(RECORDS PROVIDED)

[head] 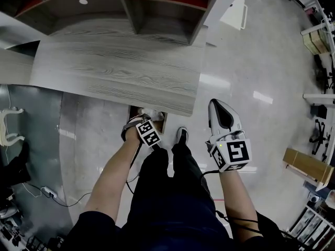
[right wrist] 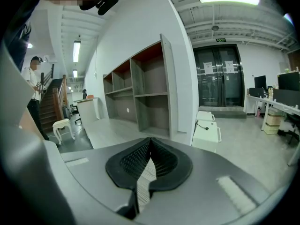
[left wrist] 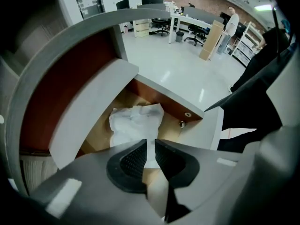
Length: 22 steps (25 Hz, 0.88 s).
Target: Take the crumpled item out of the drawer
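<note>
Left arm reached down below the desk [head: 120,67] edge, and the left gripper [left wrist: 150,145] had its jaws narrowly apart. The crumpled white item [left wrist: 136,123] lay in the open drawer [left wrist: 168,102] just ahead of its tips. Right gripper [right wrist: 150,142] was held out forward, jaws pressed together on nothing.

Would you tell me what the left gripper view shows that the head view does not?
Only the left gripper view: the whole crumpled item lying in the drawer, and the left gripper's jaws a narrow gap apart. Only the head view: the right gripper off to the side, and the desk top. Both: the left gripper at the open drawer.
</note>
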Motion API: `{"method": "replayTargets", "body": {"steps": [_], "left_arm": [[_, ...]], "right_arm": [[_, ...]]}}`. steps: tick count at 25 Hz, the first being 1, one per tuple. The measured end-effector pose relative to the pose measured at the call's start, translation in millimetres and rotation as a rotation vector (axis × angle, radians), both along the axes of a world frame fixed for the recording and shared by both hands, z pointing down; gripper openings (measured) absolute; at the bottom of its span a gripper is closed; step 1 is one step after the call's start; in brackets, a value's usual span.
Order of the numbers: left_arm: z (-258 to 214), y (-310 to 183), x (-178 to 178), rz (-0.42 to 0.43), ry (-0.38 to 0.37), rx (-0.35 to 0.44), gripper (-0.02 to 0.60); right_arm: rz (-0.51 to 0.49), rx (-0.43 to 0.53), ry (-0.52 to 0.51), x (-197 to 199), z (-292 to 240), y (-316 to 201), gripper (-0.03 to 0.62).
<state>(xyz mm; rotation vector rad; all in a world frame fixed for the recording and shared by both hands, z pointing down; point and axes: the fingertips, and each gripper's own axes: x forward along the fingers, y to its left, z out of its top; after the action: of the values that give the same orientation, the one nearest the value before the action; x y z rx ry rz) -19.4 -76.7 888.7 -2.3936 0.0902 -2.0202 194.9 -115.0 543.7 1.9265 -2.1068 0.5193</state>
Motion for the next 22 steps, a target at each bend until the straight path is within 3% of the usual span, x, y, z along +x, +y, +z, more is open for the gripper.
{"method": "replayTargets", "body": {"steps": [5,18,22], "left_arm": [[-7,0,-5,0.040,0.014,0.032,0.008],[-48,9,-20,0.169,0.050,0.121,0.005],[-67,11,-21,0.215,0.061,0.181,0.003]], "right_arm": [[-0.016,-0.005,-0.007,-9,4,0,0.006],[-0.119,0.026,-0.007,-40,-9,-13,0.006],[-0.157,0.043,-0.004,-50,-16,-15,0.006]]}}
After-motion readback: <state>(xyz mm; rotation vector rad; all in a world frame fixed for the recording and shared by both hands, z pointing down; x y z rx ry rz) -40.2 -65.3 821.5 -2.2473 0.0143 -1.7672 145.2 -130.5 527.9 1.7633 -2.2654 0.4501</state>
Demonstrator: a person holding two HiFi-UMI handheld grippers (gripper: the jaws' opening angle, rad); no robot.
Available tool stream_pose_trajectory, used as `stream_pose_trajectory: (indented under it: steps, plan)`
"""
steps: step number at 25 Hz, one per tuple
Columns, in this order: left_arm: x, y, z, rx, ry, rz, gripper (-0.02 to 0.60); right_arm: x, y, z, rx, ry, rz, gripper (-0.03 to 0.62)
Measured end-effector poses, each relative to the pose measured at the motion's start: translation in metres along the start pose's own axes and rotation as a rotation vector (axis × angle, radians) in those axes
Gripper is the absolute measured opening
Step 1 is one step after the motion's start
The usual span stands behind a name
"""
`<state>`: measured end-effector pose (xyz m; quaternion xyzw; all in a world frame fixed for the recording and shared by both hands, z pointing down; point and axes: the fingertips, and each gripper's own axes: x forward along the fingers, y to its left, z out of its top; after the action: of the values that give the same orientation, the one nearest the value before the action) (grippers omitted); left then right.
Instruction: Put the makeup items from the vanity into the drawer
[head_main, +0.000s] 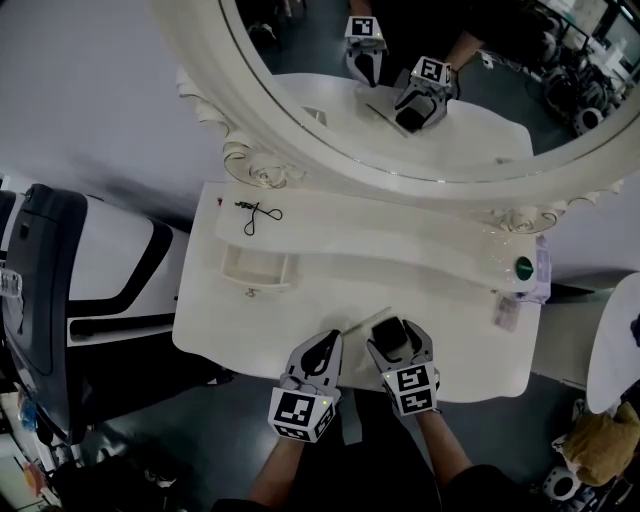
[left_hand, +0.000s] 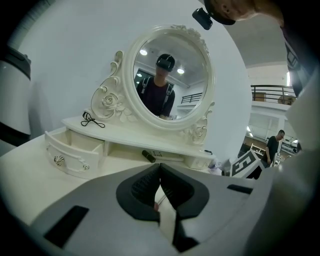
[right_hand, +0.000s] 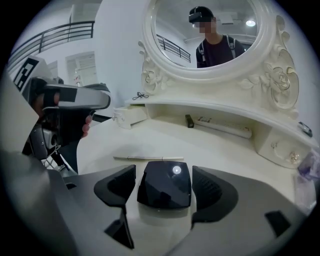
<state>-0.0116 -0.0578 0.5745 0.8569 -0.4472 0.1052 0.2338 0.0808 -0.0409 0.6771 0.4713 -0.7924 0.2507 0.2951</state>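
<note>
Right gripper (right_hand: 164, 172): my jaws spread, compact (right_hand: 165, 192) between them, untouched.
Left gripper (left_hand: 160, 172): my jaws pressed together.
Stick (right_hand: 147, 158): on tabletop (right_hand: 225, 150), compact's 12 o'clock.
Drawer (head_main: 255, 268): open, 10 o'clock.

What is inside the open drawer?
Nothing shows in the pulled-out part of the drawer, just its bare white floor. The part further back is covered by the shelf.

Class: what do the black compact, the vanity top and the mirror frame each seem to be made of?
Black compact: likely glossy hard plastic; it carries a sharp light spot. Vanity top: smooth white with a soft sheen, probably painted or lacquered board. Mirror frame: white moulded or carved scrollwork; material unclear.
</note>
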Motion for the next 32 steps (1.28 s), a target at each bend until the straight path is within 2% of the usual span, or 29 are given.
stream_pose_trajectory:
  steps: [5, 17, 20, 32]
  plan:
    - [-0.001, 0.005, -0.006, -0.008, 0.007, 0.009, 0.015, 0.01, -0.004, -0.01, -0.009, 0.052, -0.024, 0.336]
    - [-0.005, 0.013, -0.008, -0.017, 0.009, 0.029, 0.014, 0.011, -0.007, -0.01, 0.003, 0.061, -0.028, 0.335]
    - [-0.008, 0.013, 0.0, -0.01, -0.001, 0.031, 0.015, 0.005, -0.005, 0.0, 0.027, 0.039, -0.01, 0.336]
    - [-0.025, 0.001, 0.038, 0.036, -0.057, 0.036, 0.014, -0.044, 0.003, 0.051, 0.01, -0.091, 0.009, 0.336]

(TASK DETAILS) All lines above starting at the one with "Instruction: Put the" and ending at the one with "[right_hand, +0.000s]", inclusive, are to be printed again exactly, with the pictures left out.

(WRITTEN RESPONSE)
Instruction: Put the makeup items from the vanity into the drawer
[head_main, +0.000s] 
[left_hand, +0.000s] 
[right_hand, +0.000s] 

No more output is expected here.